→ Exercise brief
Because the images are not wanted, restate every line below word for word without them.

□ □ □

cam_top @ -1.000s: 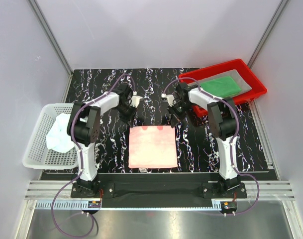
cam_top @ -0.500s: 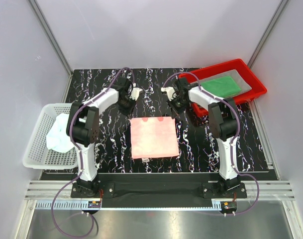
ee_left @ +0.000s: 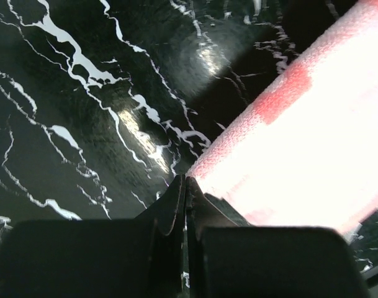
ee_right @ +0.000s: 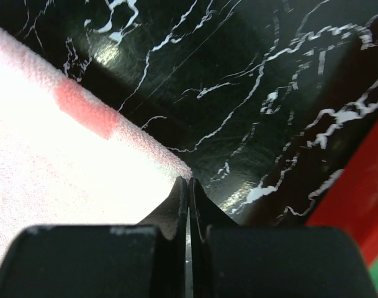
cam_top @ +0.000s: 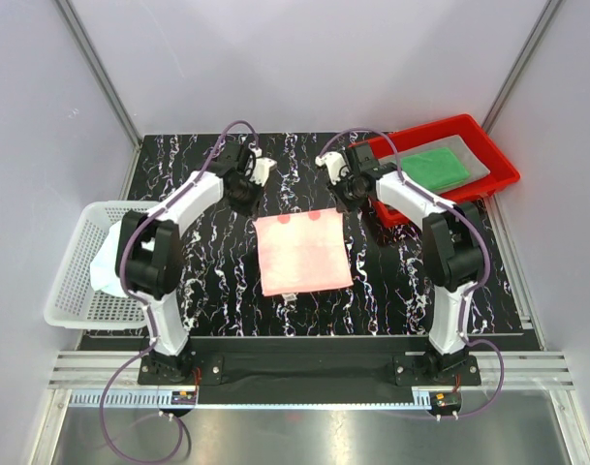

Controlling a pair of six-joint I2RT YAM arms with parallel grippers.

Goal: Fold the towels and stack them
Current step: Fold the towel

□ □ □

→ Result of the task
cam_top @ -1.000s: 
cam_top @ -0.500s: 
ee_left @ +0.000s: 
ee_right @ +0.000s: 
cam_top @ +0.000s: 

Controlling a pair of six-joint I2RT YAM arms with parallel grippers.

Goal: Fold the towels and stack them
Current step: Fold the towel

This exercise has no more to it.